* Exercise *
Leave the pictures out and write out the rest of the listing word for word.

---------- Data excerpt ----------

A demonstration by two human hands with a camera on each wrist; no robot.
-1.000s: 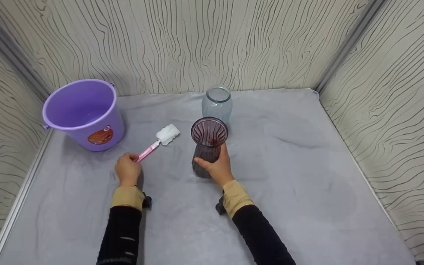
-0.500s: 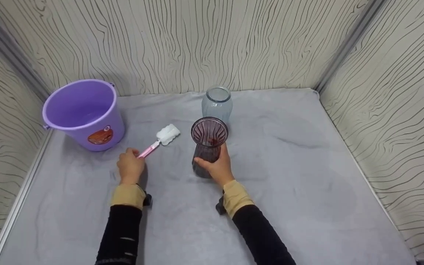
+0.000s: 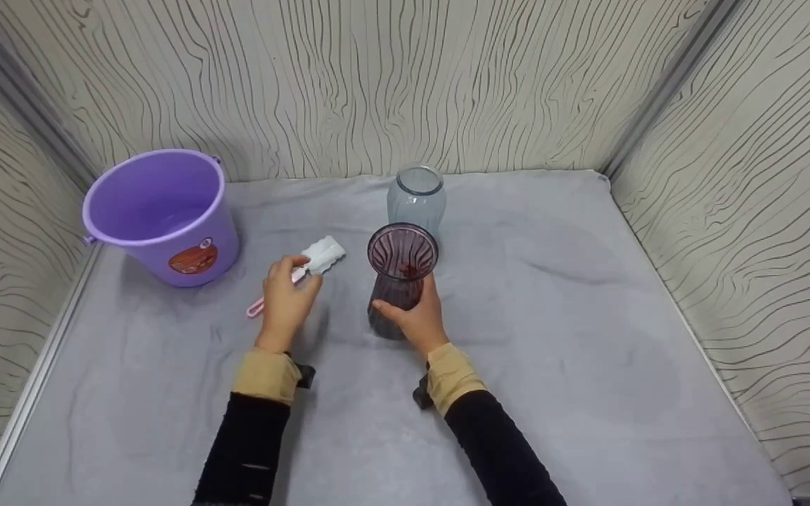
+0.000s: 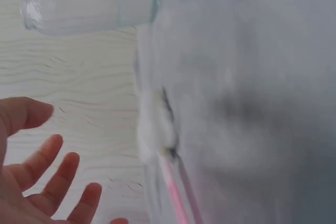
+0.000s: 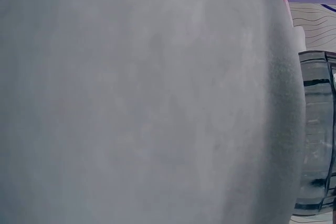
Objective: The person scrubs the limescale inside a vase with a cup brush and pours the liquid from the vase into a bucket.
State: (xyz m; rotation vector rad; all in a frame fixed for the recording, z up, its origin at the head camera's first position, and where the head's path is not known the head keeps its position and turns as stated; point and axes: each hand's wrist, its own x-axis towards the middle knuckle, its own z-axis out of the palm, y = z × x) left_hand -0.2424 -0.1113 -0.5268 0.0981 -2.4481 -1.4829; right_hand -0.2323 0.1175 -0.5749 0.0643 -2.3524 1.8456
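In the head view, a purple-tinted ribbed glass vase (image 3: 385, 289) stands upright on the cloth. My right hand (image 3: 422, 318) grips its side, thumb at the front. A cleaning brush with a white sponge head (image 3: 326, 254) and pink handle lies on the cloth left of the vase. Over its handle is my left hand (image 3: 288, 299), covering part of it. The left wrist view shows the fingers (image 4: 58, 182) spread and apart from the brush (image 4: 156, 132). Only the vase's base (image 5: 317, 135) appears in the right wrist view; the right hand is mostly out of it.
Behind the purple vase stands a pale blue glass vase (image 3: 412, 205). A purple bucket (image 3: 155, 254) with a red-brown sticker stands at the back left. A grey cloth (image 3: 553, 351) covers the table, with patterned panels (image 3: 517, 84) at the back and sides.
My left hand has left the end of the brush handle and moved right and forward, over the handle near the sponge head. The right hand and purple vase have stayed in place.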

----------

* Answer section *
A demonstration by two human hands with a camera on each wrist; no robot.
-1.000s: 
-0.500s: 
+0.000s: 
+0.000s: 
+0.000s: 
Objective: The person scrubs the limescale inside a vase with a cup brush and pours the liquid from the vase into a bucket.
State: (xyz m; rotation vector rad; all in a frame fixed for the recording, z up, its origin at the head camera's first position, and where the head's path is not known the head keeps its position and turns as stated; point and axes: each hand's wrist, its own x-axis towards the middle knuckle, its own z-axis out of the palm, y = z × x) left_hand -0.2424 -0.1113 -0.5268 0.0981 -2.4481 -1.4829; right_hand -0.2323 0.1175 -0.5749 0.0643 -2.3524 1.8456
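In the head view, a purple-tinted ribbed glass vase (image 3: 385, 289) stands upright on the cloth. My right hand (image 3: 422, 318) grips its side, thumb at the front. A cleaning brush with a white sponge head (image 3: 326, 254) and pink handle lies on the cloth left of the vase. Over its handle is my left hand (image 3: 288, 299), covering part of it. The left wrist view shows the fingers (image 4: 58, 182) spread and apart from the brush (image 4: 156, 132). Only the vase's base (image 5: 317, 135) appears in the right wrist view; the right hand is mostly out of it.
Behind the purple vase stands a pale blue glass vase (image 3: 412, 205). A purple bucket (image 3: 155, 254) with a red-brown sticker stands at the back left. A grey cloth (image 3: 553, 351) covers the table, with patterned panels (image 3: 517, 84) at the back and sides.
My left hand has left the end of the brush handle and moved right and forward, over the handle near the sponge head. The right hand and purple vase have stayed in place.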

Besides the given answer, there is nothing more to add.